=== Section Start ===

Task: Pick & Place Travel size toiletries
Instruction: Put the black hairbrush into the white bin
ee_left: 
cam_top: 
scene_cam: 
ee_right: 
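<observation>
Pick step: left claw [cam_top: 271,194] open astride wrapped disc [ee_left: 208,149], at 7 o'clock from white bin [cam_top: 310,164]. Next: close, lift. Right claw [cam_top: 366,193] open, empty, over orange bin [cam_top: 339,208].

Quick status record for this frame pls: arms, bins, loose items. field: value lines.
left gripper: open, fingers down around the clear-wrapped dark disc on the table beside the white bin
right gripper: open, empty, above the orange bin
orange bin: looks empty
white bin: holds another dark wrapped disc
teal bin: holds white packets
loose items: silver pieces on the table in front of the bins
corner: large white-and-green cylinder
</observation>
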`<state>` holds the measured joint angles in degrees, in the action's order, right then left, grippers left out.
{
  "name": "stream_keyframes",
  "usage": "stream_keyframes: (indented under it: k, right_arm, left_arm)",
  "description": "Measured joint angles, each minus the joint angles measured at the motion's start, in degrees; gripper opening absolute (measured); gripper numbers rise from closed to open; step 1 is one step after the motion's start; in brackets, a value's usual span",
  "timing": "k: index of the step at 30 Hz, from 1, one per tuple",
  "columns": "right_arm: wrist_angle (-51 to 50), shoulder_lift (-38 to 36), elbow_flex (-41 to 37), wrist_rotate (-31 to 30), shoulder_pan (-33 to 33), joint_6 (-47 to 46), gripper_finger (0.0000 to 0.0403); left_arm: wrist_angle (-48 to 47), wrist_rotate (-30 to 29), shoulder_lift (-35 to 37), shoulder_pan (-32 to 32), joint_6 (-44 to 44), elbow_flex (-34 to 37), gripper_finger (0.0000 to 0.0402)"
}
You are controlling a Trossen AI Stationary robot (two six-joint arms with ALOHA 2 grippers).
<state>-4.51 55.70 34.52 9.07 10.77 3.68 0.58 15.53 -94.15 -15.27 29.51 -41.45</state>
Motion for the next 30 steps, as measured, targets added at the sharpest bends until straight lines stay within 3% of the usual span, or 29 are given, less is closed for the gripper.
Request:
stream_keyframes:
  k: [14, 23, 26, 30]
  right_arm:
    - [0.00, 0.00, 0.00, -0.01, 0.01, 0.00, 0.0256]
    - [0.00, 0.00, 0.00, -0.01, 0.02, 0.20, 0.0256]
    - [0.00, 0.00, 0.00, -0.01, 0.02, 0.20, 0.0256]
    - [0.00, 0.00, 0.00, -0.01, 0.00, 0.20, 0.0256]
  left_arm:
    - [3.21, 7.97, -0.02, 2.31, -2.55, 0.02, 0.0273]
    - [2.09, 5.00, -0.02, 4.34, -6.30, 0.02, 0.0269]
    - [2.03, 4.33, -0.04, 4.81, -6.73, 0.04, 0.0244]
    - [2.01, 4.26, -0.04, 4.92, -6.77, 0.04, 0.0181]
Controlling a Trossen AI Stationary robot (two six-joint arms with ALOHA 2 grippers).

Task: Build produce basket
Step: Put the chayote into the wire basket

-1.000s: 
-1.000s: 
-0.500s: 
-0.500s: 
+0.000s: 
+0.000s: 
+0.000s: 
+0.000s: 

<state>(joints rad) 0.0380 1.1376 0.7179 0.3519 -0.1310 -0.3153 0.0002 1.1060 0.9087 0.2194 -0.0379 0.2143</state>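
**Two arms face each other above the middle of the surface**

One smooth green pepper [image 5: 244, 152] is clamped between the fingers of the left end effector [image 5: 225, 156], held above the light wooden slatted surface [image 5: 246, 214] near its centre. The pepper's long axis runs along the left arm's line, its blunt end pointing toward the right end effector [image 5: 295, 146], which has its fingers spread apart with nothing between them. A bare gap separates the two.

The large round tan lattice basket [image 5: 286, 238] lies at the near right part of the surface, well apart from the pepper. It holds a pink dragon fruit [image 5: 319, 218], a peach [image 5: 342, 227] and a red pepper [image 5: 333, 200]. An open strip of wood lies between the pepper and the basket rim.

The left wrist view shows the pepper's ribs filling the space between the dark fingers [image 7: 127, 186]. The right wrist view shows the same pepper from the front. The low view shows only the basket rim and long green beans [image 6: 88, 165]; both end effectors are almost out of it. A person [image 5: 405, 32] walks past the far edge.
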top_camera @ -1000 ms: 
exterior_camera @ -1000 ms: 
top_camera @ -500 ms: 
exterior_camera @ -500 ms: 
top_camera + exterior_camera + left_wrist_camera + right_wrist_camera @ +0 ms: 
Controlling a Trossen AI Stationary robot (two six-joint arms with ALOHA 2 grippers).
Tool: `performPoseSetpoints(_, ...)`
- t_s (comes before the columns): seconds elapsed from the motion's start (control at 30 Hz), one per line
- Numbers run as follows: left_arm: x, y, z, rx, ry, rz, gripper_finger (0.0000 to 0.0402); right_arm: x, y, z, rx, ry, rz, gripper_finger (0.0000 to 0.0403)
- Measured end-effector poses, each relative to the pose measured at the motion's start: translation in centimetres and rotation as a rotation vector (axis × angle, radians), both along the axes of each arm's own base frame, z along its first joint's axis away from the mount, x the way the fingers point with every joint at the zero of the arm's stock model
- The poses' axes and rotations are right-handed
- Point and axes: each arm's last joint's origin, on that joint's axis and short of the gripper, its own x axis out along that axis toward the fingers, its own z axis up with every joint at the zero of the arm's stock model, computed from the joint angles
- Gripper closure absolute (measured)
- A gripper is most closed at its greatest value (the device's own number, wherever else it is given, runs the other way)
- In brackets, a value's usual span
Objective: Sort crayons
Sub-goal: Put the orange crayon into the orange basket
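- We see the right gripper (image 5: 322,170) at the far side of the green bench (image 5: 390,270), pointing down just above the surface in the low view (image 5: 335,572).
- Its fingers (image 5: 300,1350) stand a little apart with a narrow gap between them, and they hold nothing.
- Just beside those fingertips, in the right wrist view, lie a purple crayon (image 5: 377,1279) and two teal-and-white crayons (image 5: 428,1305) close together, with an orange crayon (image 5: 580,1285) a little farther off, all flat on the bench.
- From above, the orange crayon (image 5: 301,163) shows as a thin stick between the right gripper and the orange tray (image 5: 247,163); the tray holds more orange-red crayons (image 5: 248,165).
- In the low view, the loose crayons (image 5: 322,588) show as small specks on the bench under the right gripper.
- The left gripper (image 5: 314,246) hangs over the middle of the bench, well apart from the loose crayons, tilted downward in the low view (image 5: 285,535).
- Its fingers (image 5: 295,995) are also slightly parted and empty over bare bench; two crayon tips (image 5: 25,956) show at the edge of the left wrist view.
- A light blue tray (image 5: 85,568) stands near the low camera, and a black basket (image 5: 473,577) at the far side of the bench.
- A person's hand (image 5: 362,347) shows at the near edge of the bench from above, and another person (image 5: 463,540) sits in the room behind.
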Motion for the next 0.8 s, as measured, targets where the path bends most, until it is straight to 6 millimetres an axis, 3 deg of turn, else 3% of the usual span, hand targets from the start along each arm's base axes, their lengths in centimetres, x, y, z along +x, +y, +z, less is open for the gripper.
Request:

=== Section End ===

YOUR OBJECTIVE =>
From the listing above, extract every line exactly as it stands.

SOLUTION FOR THIS EXERCISE =>
Task: Pick & Place Travel size toiletries
Instruction: Put the black hairbrush into the white bin
ee_left: 
cam_top: 
scene_cam: 
ee_right: 
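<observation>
Pick step: left claw [cam_top: 271,194] open astride wrapped disc [ee_left: 208,149], at 7 o'clock from white bin [cam_top: 310,164]. Next: close, lift. Right claw [cam_top: 366,193] open, empty, over orange bin [cam_top: 339,208].

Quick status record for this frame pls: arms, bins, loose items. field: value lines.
left gripper: open, fingers down around the clear-wrapped dark disc on the table beside the white bin
right gripper: open, empty, above the orange bin
orange bin: looks empty
white bin: holds another dark wrapped disc
teal bin: holds white packets
loose items: silver pieces on the table in front of the bins
corner: large white-and-green cylinder
</observation>
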`<state>` holds the measured joint angles in degrees, in the action's order, right then left, grippers left out.
{
  "name": "stream_keyframes",
  "usage": "stream_keyframes: (indented under it: k, right_arm, left_arm)",
  "description": "Measured joint angles, each minus the joint angles measured at the motion's start, in degrees; gripper opening absolute (measured); gripper numbers rise from closed to open; step 1 is one step after the motion's start; in brackets, a value's usual span",
  "timing": "k: index of the step at 30 Hz, from 1, one per tuple",
  "columns": "right_arm: wrist_angle (-51 to 50), shoulder_lift (-38 to 36), elbow_flex (-41 to 37), wrist_rotate (-31 to 30), shoulder_pan (-33 to 33), joint_6 (-47 to 46), gripper_finger (0.0000 to 0.0403); left_arm: wrist_angle (-48 to 47), wrist_rotate (-30 to 29), shoulder_lift (-35 to 37), shoulder_pan (-32 to 32), joint_6 (-44 to 44), elbow_flex (-34 to 37), gripper_finger (0.0000 to 0.0402)"
}
You are controlling a Trossen AI Stationary robot (two six-joint arms with ALOHA 2 grippers).
<state>-4.51 55.70 34.52 9.07 10.77 3.68 0.58 15.53 -94.15 -15.27 29.51 -41.45</state>
Motion for the next 30 steps, as measured, targets added at the sharpest bends until straight lines stay within 3% of the usual span, or 29 are given, less is closed for the gripper.
Request:
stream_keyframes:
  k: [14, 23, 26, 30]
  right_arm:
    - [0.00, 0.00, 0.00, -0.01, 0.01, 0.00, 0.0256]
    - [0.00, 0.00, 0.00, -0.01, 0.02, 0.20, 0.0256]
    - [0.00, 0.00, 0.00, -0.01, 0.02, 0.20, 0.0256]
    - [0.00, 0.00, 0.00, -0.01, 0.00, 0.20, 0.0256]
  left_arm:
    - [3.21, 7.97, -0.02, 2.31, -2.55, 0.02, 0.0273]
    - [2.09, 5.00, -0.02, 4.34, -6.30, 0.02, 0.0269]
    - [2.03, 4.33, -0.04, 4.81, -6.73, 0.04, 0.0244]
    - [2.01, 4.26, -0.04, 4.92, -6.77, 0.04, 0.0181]
Controlling a Trossen AI Stationary robot (two six-joint arms with ALOHA 2 grippers).

Task: Build produce basket
Step: Put the chayote into the wire basket

-1.000s: 
-1.000s: 
-0.500s: 
-0.500s: 
+0.000s: 
+0.000s: 
+0.000s: 
+0.000s: 

<state>(joints rad) 0.0380 1.1376 0.7179 0.3519 -0.1310 -0.3153 0.0002 1.1060 0.9087 0.2194 -0.0379 0.2143</state>
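**Two arms face each other above the middle of the surface**

One smooth green pepper [image 5: 244, 152] is clamped between the fingers of the left end effector [image 5: 225, 156], held above the light wooden slatted surface [image 5: 246, 214] near its centre. The pepper's long axis runs along the left arm's line, its blunt end pointing toward the right end effector [image 5: 295, 146], which has its fingers spread apart with nothing between them. A bare gap separates the two.

The large round tan lattice basket [image 5: 286, 238] lies at the near right part of the surface, well apart from the pepper. It holds a pink dragon fruit [image 5: 319, 218], a peach [image 5: 342, 227] and a red pepper [image 5: 333, 200]. An open strip of wood lies between the pepper and the basket rim.

The left wrist view shows the pepper's ribs filling the space between the dark fingers [image 7: 127, 186]. The right wrist view shows the same pepper from the front. The low view shows only the basket rim and long green beans [image 6: 88, 165]; both end effectors are almost out of it. A person [image 5: 405, 32] walks past the far edge.
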top_camera @ -1000 ms: 
exterior_camera @ -1000 ms: 
top_camera @ -500 ms: 
exterior_camera @ -500 ms: 
top_camera + exterior_camera + left_wrist_camera + right_wrist_camera @ +0 ms: 
Controlling a Trossen AI Stationary robot (two six-joint arms with ALOHA 2 grippers).
Tool: `performPoseSetpoints(_, ...)`
- t_s (comes before the columns): seconds elapsed from the motion's start (control at 30 Hz), one per line
- Numbers run as follows: left_arm: x, y, z, rx, ry, rz, gripper_finger (0.0000 to 0.0402); right_arm: x, y, z, rx, ry, rz, gripper_finger (0.0000 to 0.0403)
- Measured end-effector poses, each relative to the pose measured at the motion's start: translation in centimetres and rotation as a rotation vector (axis × angle, radians), both along the axes of each arm's own base frame, z along its first joint's axis away from the mount, x the way the fingers point with every joint at the zero of the arm's stock model
- The poses' axes and rotations are right-handed
- Point and axes: each arm's last joint's origin, on that joint's axis and short of the gripper, its own x axis out along that axis toward the fingers, its own z axis up with every joint at the zero of the arm's stock model, computed from the joint angles
- Gripper closure absolute (measured)
- A gripper is most closed at its greatest value (the device's own number, wherever else it is given, runs the other way)
- In brackets, a value's usual span
Objective: Sort crayons
Sub-goal: Put the orange crayon into the orange basket
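- We see the right gripper (image 5: 322,170) at the far side of the green bench (image 5: 390,270), pointing down just above the surface in the low view (image 5: 335,572).
- Its fingers (image 5: 300,1350) stand a little apart with a narrow gap between them, and they hold nothing.
- Just beside those fingertips, in the right wrist view, lie a purple crayon (image 5: 377,1279) and two teal-and-white crayons (image 5: 428,1305) close together, with an orange crayon (image 5: 580,1285) a little farther off, all flat on the bench.
- From above, the orange crayon (image 5: 301,163) shows as a thin stick between the right gripper and the orange tray (image 5: 247,163); the tray holds more orange-red crayons (image 5: 248,165).
- In the low view, the loose crayons (image 5: 322,588) show as small specks on the bench under the right gripper.
- The left gripper (image 5: 314,246) hangs over the middle of the bench, well apart from the loose crayons, tilted downward in the low view (image 5: 285,535).
- Its fingers (image 5: 295,995) are also slightly parted and empty over bare bench; two crayon tips (image 5: 25,956) show at the edge of the left wrist view.
- A light blue tray (image 5: 85,568) stands near the low camera, and a black basket (image 5: 473,577) at the far side of the bench.
- A person's hand (image 5: 362,347) shows at the near edge of the bench from above, and another person (image 5: 463,540) sits in the room behind.
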Motion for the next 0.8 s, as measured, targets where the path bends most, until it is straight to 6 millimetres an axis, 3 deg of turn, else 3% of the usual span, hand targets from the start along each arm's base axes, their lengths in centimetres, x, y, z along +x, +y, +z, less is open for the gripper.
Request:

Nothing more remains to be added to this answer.